Exercise brief => Will you write out, word for word, every line from the one with "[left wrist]" to the final line of the data below, with the pictures left out?

==============================

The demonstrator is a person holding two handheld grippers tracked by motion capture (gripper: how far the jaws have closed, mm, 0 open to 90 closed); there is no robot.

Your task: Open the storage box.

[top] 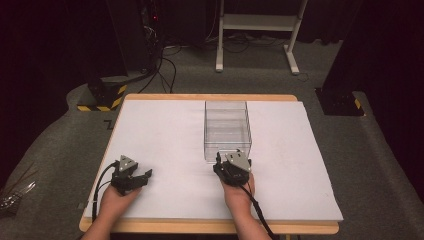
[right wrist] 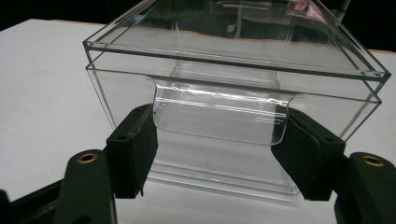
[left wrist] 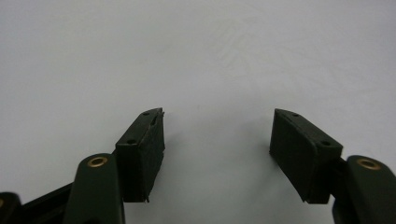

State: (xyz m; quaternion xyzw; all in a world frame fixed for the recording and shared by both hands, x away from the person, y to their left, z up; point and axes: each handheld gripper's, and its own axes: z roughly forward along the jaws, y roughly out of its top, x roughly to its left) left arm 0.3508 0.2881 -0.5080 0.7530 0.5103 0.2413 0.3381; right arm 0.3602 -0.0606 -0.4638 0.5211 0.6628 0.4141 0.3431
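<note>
A clear plastic box stands open-topped on the white table, a little right of the middle. In the right gripper view the clear box has a curved see-through handle on its near wall. My right gripper is at that near wall, and seen up close the right gripper is open, its pads standing either side of the handle. My left gripper rests at the front left, apart from the box. Close up, the left gripper is open over bare white table.
Beyond the table's far edge, a white metal frame stands on grey carpet. A yellow-and-black striped base and dark cables lie at the back left. A black base sits to the back right.
</note>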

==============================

Output below =>
[left wrist] 

State: (xyz m; quaternion xyzw; all in a world frame fixed for the recording and shared by both hands, x away from the person, y to their left, z up; point and axes: each handheld gripper's, and its own axes: z roughly forward along the jaws, y roughly out of its top, x roughly to its left) left arm 0.3508 0.2881 -0.5080 0.7530 0.5103 0.2413 0.3381; right arm 0.3602 -0.0606 -0.4638 0.5211 0.6628 0.4141 0.3431
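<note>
A clear plastic box stands open-topped on the white table, a little right of the middle. In the right gripper view the clear box has a curved see-through handle on its near wall. My right gripper is at that near wall, and seen up close the right gripper is open, its pads standing either side of the handle. My left gripper rests at the front left, apart from the box. Close up, the left gripper is open over bare white table.
Beyond the table's far edge, a white metal frame stands on grey carpet. A yellow-and-black striped base and dark cables lie at the back left. A black base sits to the back right.
</note>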

No more output will be given.